Lunes, 23 de septiembre de 2019

Hija de emigrantes y emigrante. Nací en el trópico y de mayor me instalé en la tierra de mis padres. Quiero contar historias que reflejen mi admiración por esos padres que lo dejan todo por dar un mejor futuro a sus hijos y que sirvan de inspiración a quienes ahora se embarcan en esa aventura. También escribo en maternidadfacil.com, donde comparto junto a madres jóvenes la experiencia de la maternidad.

Emigrar con niños: ayudarlos a asimilar el cambio.

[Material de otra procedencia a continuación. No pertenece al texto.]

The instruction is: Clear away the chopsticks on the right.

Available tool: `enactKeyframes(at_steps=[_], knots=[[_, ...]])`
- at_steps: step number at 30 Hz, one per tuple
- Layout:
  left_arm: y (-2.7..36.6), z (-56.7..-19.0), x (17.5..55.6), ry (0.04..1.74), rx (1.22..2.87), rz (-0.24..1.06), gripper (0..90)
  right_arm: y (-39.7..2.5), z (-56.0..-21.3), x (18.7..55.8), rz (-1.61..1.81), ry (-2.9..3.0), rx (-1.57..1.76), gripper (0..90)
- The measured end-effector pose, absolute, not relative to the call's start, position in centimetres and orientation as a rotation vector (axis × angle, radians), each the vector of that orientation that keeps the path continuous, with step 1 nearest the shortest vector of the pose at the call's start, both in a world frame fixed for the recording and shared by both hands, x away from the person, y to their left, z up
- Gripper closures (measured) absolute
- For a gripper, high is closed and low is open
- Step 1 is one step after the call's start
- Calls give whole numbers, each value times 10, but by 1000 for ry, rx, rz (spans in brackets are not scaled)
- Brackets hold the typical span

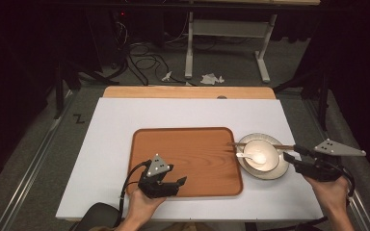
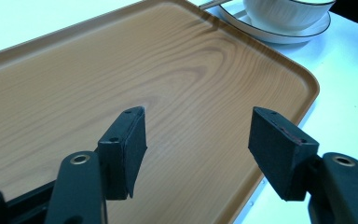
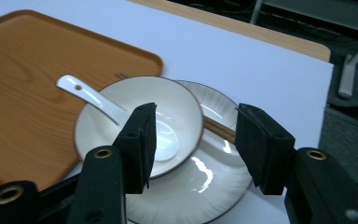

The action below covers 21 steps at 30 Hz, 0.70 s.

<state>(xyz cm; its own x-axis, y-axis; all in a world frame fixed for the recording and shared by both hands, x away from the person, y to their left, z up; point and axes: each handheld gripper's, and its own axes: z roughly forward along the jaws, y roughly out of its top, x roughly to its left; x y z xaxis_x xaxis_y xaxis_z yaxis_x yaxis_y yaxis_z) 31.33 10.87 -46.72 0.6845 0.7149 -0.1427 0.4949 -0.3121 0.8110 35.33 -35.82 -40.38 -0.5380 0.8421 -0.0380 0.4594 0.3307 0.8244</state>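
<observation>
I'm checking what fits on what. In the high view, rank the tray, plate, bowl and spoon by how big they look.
1. Tray, clearly largest.
2. Plate.
3. Bowl, standing on the plate.
4. Spoon, lying in the bowl.

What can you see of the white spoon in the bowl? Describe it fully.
The spoon is a glossy white soup spoon, ceramic by its look, with a small hole near the handle's end. Its scoop lies inside the cream bowl; its handle rests on the bowl's rim and points out towards the wooden tray. Neither hand-held gripper touches it.
</observation>
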Motion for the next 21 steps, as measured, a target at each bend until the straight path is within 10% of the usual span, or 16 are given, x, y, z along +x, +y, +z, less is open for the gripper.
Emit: enactKeyframes(at_steps=[21], knots=[[111,-471,314,963,1999,302,365,-362,-429,437,706,2347,1192,707]])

Carissa Rogers, Fuente de la imagen: Flikr
Carissa Rogers, Fuente de la imagen: Flikr

El desarraigo puede llegar a provocar en los niños ansiedad e incluso cuadros de depresión infantil. Por ello es muy importante acercarlos al nuevo proyecto familiar desde una perspectiva que los permita hacerse a la idea de forma paulatina.

Si bien es mejor esperar a tener la decisión tomada para notificársela a los niños, pues es conveniente que tengan una planificación a la que ceñirse, se debe hacer con tiempo suficiente para hablar del asunto sin prisas y para que puedan hacer todas las preguntas que quieran sobre lo que significará emigrar y todos los cambios que vivirán.

También es recomendable que los niños tengan tiempo para despedirse de sus amigos y de la familia sin prisas, que se hagan a la idea de que se van poco a poco y que sientan que tendrán en nosotros todo el apoyo que necesitarán.

Cambios de colegio, de amistades, de costumbres: todo cambiará y aunque ellos son capaces de adaptarse a esos cambios, muchas veces mejor que los adultos, no se deben tomar a la ligera sus miedos e inquietudes.

Pero para que lleven mejor ese cambio es necesario que tengan una imagen positiva tanto del sitio al que llegan como del que se van. Al hablar con ellos se debe hacer hincapié en las ventajas que supondrá emigrar, pero conservando el afecto y todas las buenas experiencias vividas en su país de origen.

Cuando emigramos somos un poco de ambas partes. Conservar los lazos con la tierra que se deja es importante para que los niños no sientan que han perdido una parte fundamental de su identidad. Para ello se puede recurrir a las nuevas tecnologías y los adultos deberán esforzarse por mantener una comunicación fluida con la familia que se queda, para que los niños sigan reforzando esos vínculos familiares.

Otro aspecto importante a tener en cuenta es que a los niños no se les debe engañar, haciéndoles pensar que el viaje solo durará un período corto de tiempo, si el plan es instalarse y hacer vida en otro país. Es mejor explicarles que ahora la familia vivirá en otro lugar y que, cuando la situación así lo permita podrán volver a su país natal de vacaciones, o que el resto de la familia podrá venir también a visitarlos a su nueva casa.

De ese modo no se harán falsas esperanzas que puedan traerles decepciones a largo plazo y que mellen la confianza que tienen en sus padres, algo fundamental para mantener la unión en el seno familiar, muy necesaria cuando se inicia la difícil travesía de mudarse a otro país.

Lo más importante es no tomar a la ligera lo que significa emigrar. Se debe pensar mucho en las razones por las que lo hacemos, estudiar los posibles destinos y posibilidades teniendo en cuenta que somos responsables de más vidas que la nuestra y, una vez tomada la decisión, transmitir a los niños confianza y seguridad mientras se les explica el proyecto familiar y se les involucra en el mismo.